## Work to be completed
Once the line with "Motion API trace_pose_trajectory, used" is found in the data, output it and each following line exactly, up to and including the line with "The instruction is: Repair", and nothing before or after.

## Records provided
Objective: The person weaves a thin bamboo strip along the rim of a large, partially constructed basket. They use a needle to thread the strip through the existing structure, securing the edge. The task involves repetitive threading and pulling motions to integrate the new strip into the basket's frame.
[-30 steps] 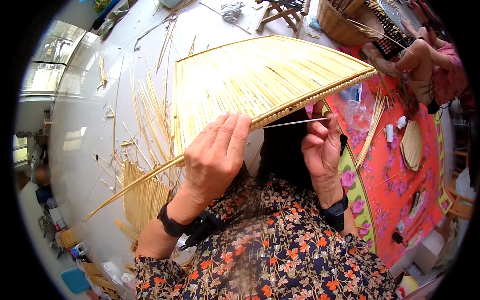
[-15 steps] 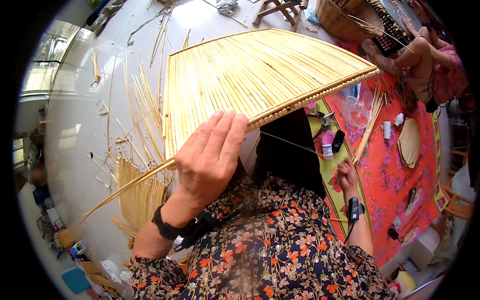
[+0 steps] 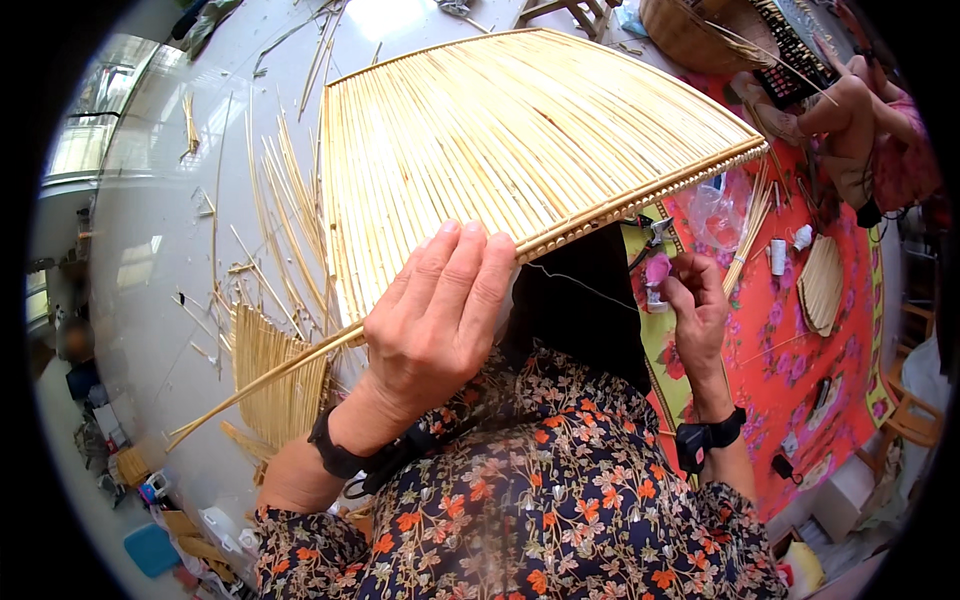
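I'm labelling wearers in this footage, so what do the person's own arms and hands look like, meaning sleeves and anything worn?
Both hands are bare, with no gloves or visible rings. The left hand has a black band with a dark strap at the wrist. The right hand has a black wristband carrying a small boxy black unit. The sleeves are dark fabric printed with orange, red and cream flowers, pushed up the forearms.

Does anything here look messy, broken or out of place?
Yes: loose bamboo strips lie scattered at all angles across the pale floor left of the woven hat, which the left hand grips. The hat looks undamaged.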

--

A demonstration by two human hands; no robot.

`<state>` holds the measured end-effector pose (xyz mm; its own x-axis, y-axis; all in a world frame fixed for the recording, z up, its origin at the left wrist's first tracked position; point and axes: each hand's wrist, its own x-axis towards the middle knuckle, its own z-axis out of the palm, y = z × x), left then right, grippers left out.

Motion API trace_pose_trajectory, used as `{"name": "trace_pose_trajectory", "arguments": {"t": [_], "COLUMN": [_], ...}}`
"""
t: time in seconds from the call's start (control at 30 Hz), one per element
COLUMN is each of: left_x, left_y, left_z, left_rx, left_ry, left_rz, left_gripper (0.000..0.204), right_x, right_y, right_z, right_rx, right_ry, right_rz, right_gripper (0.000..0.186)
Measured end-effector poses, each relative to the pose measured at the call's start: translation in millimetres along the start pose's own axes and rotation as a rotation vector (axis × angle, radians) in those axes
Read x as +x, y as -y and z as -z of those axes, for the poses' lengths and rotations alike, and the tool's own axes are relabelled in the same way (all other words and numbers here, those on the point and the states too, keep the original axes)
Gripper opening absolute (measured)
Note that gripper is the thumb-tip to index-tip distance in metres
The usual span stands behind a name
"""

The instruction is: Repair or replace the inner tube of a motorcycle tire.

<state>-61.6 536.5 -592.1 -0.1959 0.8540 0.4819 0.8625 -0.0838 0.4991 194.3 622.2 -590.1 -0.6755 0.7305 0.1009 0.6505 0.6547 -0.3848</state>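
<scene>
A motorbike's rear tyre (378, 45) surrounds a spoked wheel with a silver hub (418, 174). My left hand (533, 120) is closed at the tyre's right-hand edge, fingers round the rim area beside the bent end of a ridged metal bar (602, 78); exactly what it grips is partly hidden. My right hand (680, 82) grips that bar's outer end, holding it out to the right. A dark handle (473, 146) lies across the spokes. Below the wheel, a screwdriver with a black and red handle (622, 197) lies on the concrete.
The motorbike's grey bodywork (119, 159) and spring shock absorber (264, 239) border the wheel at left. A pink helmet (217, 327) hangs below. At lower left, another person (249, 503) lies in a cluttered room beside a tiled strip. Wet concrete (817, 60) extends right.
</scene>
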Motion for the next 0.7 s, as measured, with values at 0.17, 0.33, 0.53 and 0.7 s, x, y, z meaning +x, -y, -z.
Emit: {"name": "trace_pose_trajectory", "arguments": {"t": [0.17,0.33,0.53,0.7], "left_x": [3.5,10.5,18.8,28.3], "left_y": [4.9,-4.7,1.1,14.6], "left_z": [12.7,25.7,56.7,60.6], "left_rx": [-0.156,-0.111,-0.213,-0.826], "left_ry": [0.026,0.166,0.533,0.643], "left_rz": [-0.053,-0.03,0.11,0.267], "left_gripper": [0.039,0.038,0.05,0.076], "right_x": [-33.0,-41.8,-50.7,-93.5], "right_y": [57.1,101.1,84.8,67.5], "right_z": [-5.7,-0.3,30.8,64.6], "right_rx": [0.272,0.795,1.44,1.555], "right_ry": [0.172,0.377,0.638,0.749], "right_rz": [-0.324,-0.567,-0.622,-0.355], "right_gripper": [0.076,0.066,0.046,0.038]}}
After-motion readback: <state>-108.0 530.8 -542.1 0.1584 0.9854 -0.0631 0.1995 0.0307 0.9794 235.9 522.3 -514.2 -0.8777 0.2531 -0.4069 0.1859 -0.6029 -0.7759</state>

## Response to the task
Motion API trace_pose_trajectory, used as `{"name": "trace_pose_trajectory", "arguments": {"t": [_], "COLUMN": [_], ...}}`
"""
t: time in seconds from the call's start (control at 30 Hz), one per element
COLUMN is each of: left_x, left_y, left_z, left_rx, left_ry, left_rz, left_gripper (0.000..0.204), right_x, right_y, right_z, right_rx, right_ry, right_rz, right_gripper (0.000..0.186)
Measured end-effector poses, each relative to the pose measured at the call's start: translation in millimetres along the start pose's own axes and rotation as a rotation vector (axis × angle, radians) in those axes
Read x as +x, y as -y and z as -z of those axes, for the poses' lengths and rotations alike, and the tool's own axes are relabelled in the same way (all other words and numbers here, those on the point and the states too, keep the original axes)
Gripper opening absolute (measured)
Note that gripper is the thumb-tip to index-tip distance in metres
The usual span stands behind a name
"""

The instruction is: Repair or replace the inner tube of a motorcycle tire.

No further output is required here.